Requirement → Your answer consists of the lines in the data that contain "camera". Copy each of them.

Given records →

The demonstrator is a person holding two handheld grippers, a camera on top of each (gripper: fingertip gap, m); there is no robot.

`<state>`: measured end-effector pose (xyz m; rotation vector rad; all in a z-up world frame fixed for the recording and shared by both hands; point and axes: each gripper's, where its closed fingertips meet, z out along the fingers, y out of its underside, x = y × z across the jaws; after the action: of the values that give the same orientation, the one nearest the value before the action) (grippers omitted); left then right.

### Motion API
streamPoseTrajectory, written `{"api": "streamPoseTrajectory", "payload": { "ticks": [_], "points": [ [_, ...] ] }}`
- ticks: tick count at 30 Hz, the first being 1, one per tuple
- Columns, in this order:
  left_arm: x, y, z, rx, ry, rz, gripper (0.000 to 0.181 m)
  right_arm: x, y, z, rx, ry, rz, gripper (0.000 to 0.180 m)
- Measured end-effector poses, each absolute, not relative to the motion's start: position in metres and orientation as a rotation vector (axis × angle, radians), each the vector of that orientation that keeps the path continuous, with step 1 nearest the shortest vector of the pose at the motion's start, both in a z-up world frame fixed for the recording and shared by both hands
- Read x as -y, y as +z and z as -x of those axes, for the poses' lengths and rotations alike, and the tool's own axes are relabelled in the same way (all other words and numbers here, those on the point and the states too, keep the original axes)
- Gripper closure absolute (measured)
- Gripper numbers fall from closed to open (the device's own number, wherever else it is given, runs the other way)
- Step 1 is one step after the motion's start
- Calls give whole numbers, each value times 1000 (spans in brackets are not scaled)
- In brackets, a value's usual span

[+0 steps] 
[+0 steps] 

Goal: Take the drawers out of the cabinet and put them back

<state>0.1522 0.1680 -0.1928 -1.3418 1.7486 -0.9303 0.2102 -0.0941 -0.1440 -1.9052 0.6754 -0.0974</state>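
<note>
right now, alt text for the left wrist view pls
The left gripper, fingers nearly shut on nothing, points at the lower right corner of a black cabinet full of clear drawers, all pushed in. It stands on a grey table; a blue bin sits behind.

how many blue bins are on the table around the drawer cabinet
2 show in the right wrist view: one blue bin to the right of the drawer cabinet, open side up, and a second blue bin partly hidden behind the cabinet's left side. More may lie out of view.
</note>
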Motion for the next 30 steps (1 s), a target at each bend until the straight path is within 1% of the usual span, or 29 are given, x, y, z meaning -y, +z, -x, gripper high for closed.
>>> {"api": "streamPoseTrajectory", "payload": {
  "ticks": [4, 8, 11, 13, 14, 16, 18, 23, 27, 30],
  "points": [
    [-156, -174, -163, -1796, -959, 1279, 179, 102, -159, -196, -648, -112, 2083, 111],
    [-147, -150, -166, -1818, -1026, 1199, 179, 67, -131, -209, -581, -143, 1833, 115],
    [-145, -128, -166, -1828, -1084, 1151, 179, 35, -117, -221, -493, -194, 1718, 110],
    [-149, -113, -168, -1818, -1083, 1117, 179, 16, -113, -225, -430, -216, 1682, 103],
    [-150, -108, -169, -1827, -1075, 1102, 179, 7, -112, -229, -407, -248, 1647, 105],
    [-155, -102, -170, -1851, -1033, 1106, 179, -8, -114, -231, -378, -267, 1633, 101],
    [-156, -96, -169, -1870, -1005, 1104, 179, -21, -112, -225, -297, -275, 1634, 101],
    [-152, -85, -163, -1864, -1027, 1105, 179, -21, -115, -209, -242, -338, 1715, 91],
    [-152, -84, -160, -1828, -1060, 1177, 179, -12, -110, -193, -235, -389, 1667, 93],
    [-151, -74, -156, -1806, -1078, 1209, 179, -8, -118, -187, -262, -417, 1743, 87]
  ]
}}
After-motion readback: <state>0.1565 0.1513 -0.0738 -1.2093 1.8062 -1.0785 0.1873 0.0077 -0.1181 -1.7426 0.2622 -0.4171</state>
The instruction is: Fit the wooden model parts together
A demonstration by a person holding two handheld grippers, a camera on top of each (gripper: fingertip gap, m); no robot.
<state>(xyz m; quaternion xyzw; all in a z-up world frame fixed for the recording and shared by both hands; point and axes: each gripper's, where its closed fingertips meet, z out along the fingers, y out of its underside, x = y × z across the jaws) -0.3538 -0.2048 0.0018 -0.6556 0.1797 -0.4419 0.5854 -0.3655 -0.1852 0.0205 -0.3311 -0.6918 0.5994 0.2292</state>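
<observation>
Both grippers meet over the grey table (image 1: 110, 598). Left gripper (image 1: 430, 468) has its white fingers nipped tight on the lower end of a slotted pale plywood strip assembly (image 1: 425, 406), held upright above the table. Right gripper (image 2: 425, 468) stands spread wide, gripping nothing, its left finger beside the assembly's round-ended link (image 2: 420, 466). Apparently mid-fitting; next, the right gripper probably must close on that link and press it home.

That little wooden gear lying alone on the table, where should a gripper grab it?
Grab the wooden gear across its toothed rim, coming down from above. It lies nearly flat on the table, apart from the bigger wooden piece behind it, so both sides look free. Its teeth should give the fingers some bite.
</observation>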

Your solution →
The demonstrator is a person holding two handheld grippers, a camera on top of each (gripper: fingertip gap, m); there is no robot.
A demonstration by a person holding two handheld grippers, a camera on top of each (gripper: fingertip gap, m); no robot.

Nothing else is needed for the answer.